Main comparison on real data

Table 2 summarizes the test-set performance of all seven models on the real Mendeley benchmark. Figures are mean ± 95% CI across seeds for learned models.

Table 2 Model comparison on the Ghosh–Adhya (2025) real-data benchmark. All models share identical trajectory-level train/val/test splits and feature vectors. MAE reported in seconds; “approaching MAE” filters to samples where failure is within the trajectory window (non-censored targets).
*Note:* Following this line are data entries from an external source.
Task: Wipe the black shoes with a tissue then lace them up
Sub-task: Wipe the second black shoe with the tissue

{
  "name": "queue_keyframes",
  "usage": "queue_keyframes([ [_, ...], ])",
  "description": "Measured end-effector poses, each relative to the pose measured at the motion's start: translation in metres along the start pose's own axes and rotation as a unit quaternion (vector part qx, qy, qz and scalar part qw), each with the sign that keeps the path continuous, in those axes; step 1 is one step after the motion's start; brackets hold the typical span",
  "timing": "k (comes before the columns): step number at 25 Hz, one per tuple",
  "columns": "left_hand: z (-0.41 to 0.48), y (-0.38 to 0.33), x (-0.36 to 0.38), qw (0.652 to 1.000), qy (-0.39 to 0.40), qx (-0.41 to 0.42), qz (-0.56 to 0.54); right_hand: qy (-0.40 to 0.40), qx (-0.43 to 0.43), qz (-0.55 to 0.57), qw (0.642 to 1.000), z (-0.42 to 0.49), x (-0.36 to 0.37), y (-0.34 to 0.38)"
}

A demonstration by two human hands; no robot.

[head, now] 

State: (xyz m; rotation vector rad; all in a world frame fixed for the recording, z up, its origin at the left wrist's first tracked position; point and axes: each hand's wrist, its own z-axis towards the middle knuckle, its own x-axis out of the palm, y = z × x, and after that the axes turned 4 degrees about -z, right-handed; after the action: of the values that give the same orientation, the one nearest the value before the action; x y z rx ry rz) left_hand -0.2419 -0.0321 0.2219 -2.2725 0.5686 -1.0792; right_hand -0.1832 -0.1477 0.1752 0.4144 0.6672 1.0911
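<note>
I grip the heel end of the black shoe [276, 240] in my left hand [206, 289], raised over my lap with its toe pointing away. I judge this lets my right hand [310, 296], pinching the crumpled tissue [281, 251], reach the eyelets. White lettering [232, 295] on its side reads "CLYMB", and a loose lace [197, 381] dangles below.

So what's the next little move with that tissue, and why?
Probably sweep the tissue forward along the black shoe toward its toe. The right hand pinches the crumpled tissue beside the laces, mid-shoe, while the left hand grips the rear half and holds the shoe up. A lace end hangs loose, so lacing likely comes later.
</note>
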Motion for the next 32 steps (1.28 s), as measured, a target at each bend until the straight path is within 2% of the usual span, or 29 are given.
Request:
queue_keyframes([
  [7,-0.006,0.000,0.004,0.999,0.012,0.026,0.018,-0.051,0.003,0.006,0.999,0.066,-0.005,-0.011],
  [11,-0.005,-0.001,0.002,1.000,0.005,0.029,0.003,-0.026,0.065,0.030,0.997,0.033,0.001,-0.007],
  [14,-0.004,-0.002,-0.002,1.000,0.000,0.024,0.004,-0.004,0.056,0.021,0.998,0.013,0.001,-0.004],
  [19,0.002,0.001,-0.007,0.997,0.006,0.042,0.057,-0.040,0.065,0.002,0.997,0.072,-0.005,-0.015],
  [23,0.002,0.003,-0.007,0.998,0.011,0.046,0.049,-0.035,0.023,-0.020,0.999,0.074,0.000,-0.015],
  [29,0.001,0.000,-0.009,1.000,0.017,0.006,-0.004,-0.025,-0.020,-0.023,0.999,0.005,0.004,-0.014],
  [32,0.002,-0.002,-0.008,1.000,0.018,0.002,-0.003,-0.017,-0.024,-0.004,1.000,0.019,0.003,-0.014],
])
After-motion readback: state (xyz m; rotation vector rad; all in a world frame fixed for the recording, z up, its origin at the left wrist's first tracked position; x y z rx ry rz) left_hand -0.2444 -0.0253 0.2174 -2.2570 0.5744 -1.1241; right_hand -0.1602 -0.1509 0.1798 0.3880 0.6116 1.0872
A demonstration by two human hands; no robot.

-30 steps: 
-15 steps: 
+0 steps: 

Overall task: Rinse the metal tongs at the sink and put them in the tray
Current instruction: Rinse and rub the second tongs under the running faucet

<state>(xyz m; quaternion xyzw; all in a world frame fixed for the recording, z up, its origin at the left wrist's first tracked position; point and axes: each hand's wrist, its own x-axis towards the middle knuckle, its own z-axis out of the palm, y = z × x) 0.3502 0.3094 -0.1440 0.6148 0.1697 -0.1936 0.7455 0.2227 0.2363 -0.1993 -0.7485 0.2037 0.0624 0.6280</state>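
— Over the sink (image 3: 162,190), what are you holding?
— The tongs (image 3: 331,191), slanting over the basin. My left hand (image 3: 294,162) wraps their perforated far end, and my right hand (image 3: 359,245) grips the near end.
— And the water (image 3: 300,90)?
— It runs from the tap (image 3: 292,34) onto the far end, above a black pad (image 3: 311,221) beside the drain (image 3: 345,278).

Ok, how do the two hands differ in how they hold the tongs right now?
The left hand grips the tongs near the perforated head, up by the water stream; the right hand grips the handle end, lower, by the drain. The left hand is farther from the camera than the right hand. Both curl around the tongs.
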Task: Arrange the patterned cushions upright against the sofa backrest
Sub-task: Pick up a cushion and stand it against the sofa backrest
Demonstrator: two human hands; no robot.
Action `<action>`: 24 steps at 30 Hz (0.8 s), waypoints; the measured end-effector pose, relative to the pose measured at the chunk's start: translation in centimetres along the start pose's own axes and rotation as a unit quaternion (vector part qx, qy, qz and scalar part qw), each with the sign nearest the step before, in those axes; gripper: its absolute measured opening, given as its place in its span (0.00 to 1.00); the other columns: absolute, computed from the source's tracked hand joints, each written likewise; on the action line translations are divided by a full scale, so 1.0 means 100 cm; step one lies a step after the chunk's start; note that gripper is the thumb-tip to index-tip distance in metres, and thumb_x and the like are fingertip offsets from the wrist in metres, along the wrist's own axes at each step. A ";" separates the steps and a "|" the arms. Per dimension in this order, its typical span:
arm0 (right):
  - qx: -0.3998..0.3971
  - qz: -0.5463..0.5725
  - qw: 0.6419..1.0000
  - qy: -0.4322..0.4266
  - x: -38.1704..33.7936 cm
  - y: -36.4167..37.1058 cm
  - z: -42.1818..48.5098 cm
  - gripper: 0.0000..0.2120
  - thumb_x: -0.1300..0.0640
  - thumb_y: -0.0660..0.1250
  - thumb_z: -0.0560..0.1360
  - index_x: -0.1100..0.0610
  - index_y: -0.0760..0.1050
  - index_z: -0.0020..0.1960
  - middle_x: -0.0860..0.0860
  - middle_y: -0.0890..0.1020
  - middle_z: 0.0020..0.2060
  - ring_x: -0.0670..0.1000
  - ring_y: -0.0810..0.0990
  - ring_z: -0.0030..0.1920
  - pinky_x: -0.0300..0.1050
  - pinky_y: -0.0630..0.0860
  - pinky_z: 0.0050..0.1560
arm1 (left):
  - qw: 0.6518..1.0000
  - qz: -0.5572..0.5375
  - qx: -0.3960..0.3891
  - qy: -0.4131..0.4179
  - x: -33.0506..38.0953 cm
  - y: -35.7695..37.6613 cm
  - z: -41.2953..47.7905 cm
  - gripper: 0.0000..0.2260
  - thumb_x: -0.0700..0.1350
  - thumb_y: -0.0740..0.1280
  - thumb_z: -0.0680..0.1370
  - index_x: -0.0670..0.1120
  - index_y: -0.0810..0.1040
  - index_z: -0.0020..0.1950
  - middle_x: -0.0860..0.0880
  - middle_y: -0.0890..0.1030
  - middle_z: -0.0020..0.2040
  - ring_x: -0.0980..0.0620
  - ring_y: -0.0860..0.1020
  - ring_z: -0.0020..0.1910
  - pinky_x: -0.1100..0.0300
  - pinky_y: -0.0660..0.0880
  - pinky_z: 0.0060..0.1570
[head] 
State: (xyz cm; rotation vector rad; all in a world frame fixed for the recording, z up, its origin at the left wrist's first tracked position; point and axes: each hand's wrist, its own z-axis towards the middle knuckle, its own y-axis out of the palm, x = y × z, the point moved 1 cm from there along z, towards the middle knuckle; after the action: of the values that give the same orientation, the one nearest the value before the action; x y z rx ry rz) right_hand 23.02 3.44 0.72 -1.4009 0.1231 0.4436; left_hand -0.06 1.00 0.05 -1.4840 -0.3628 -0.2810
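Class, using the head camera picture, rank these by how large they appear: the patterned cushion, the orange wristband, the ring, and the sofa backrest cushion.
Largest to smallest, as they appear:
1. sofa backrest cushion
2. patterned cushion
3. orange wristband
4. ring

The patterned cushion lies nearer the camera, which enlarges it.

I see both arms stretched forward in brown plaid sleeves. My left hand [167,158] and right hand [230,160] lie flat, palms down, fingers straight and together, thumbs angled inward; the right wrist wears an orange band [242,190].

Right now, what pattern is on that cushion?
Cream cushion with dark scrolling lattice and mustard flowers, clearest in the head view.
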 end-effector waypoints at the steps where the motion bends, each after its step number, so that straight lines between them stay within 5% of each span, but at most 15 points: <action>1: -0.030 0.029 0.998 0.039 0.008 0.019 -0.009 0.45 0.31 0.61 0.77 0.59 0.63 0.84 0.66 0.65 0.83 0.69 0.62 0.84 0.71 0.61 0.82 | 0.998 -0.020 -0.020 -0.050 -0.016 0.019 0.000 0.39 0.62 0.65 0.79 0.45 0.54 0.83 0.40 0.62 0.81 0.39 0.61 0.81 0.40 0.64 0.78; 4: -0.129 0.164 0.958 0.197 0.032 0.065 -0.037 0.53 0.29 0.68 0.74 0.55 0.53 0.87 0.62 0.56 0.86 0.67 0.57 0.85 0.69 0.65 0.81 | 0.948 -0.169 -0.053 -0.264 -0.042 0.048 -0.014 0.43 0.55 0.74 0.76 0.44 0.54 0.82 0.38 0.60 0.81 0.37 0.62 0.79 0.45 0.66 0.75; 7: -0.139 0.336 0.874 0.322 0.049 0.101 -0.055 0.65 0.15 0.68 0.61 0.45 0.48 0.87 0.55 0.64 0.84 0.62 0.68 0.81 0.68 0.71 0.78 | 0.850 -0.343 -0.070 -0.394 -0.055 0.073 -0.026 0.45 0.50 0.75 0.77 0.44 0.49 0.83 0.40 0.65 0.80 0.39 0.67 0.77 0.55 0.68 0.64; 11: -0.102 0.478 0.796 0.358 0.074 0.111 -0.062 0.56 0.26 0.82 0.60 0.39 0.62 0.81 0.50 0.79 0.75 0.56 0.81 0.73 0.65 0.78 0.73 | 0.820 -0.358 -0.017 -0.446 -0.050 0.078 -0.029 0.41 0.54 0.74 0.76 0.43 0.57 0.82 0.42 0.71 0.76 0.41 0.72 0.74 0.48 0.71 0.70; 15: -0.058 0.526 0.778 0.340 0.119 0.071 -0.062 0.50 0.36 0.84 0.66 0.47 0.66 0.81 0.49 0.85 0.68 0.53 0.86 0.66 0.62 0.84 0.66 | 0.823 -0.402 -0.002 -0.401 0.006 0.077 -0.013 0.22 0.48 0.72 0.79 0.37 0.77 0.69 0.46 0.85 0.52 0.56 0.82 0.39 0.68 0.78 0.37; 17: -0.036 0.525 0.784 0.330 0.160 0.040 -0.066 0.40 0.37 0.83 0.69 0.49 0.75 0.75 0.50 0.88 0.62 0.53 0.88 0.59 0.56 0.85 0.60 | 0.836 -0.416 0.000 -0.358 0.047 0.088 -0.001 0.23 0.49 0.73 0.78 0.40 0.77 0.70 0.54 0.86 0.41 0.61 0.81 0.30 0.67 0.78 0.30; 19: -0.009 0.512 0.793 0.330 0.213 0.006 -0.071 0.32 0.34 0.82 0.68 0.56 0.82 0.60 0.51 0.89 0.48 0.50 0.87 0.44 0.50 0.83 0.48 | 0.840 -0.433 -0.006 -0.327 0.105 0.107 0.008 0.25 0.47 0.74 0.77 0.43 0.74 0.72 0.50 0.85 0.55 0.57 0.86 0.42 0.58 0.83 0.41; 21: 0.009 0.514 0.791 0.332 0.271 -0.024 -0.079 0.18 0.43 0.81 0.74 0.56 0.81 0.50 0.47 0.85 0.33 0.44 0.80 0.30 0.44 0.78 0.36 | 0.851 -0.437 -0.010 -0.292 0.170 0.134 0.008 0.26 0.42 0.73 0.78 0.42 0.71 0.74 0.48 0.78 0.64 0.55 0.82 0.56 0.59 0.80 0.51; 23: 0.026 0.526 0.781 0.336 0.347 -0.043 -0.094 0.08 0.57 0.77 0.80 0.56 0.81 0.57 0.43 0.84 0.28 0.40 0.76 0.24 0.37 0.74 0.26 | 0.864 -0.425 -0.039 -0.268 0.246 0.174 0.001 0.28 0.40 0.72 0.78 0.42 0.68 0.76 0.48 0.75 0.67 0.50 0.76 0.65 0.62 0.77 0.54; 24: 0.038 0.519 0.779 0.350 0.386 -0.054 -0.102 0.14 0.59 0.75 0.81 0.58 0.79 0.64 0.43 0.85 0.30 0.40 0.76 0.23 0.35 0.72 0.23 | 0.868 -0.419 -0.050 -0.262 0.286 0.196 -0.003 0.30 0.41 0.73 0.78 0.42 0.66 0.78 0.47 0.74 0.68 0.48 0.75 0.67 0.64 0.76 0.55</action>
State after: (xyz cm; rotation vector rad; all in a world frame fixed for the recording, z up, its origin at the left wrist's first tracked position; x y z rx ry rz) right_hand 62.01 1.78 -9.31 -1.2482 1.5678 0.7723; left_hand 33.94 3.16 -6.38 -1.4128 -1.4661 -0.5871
Three findings stand out. First, the tree-ensemble methods (RF and XGBoost) produce the lowest MAE on both overall and approaching-failure subsets, with an inter-estimator gap below 1%: the physics-inspired feature set is the dominant driver of performance, not the specific learner. Second, the \(\sim\)6\(\times\) MAE gap between tree ensembles and heuristic baselines demonstrates that the proposed approach provides substantial value over industry-standard threshold rules; Reviewer-flagged concerns about weak baselines are addressed both by adding XGBoost/LSTM/CNN and by the enlarged gap on real data. Third, deep sequence models (LSTM, 1D-CNN) do not improve on tree ensembles under fair-comparison conditions–consistent with the bimodal censored-regression structure of the TTF target (64% of test samples are censored at the cap). We note that 1D-CNN exhibits substantial seed variance (\(\pm 37\) s), reinforcing the importance of multi-seed evaluation.

Per-class performance

Table 3 decomposes MAE by failure class, restricted to approaching-failure samples where a non-trivial regression target exists.

Table 3 Approaching-failure MAE (seconds) per failure class, real benchmark.

Three observations follow. First, the near-zero MAE on ECL and no-failure classes for tree ensembles reflects correct identification of the “ceiling” regime: these trajectories never cross threshold in the observation window, and the models correctly predict the cap. Deep models show \(\sim\)30–50 s calibration error on these classes, consistent with softer output activations. Second, the EDFA class is the hardest, with \(\sim\)127 s MAE even for the best models; this reflects the wide variance in EDFA decay rates across the 756 lightpaths (ranging from marginal \(\sim\)3 dB declines to full exponential collapses). Third, the NLI class benefits more from XGBoost than RF, with approaching \(R^2\) rising from 0.08 to 0.14–consistent with boosting’s better handling of accelerating, non-monotonic degradation signatures.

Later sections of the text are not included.